L’integrazione operativa necessaria tra questi due tipi di realtà sembra in qualche modo presagire nuove identità professionali multidisciplinari, libere da condizionamenti tecnologici, come abbiamo visto, quanto orientate alla realizzazione di contenuti formati all’interno di una matrice multimediale riconoscibile. Identità di questo genere possono costruirsi a partire da redazioni classiche, produzioni cinematografiche o televisive, ma in ogni caso trovano nell’impresa editrice moderna -capace di tradurre ogni iniziativa in evento culturale, finanche la vita pubblica dell’autore- il terreno più fertile.
Catena del valore nella multimedialit
L’integrazione operativa sembra così l’approccio migliore a qualsiasi progetto editoriale teso alla creazione di un contenuto. In qualche modo è questo il primo anello della catena, il primo passo di un percorso che come per la distribuzione tradizionale arriva all’utente/lettore, ma che per le diverse modalità di accesso possibili in presenza di contenuti digitali lo fa anche per vie del tutto nuove. Dal possesso di determinate informazioni e competenze, che abbiamo visto depositato presso realtà in qualche modo tradizionali o comunque già formate, si passa, nella catena del valore, a quella che è essenzialmente una struttura tecnica, un centro di servizi.
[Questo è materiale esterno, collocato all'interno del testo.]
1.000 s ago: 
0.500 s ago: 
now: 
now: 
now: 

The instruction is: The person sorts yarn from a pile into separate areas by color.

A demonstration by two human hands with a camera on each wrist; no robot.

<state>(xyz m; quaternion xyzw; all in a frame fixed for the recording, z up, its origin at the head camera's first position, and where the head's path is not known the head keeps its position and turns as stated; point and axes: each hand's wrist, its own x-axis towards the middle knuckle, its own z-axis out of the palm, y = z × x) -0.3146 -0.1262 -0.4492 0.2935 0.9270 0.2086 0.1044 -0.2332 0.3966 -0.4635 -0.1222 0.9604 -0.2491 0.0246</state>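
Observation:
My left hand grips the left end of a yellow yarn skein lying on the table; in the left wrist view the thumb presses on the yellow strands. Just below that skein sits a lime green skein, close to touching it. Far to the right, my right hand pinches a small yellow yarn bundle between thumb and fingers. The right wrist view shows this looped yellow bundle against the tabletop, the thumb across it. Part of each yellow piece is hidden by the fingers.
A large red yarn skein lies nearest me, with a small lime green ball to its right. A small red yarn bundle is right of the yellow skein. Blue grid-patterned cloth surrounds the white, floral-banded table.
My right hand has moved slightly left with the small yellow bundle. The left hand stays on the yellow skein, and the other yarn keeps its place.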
In questa struttura viene realizzato il “packaging”, la forma con la quale il contenuto modellato su di una matrice multimediale andrà incontro al mercato, si tratti della sua presenza su di una particolare rete (on-line), oppure della sua riproduzione su di un supporto fisico in un adeguato numero di copie (off-line); a questo livello della catena, il più sensibile all’evoluzione tecnologica e alla sintesi di nuovi standard, viene fissata la configurazione definitiva con la quale il prodotto/servizio risponderà a specifiche esigenze del lettore/utente.
Fonte:
McKinsey
A questo punto spetta ai canali distributivi competere nel tentativo di rendere più appetibile l’offerta: nel caso della distribuzione on-line, nuovi e vecchi operatori in grado di mettere un sistema interattivo e con una larghezza di banda sufficiente al servizio dell’uente, potranno puntare sull’esclusività di particolari contenuti, con operazioni boquet, realizzando forme di pagamento innovative. Operatori tradizionali di tv via cavo come operatori di telecomunicazioni dimostrano però maggiore interesse, al momento, nei confronti di contenuti noti al pubblico, piuttosto che a nuove forme mediali. Nel caso di contenuti disponibili off-line la viene considerata strategica una presenza capillare sul territorio attraverso diverse catene distributive in funzione delle caratteristiche specifiche del prodotto[27] e del tipo di interfaccia utente che richiede. Spetta poi all’utente/lettore, in relazione alla tecnologia di interfaccia di cui dispone e al contesto nel quale pensa di trarre un beneficio dalla fruizione, reperire sul mercato il suo privato “valore multimediale”.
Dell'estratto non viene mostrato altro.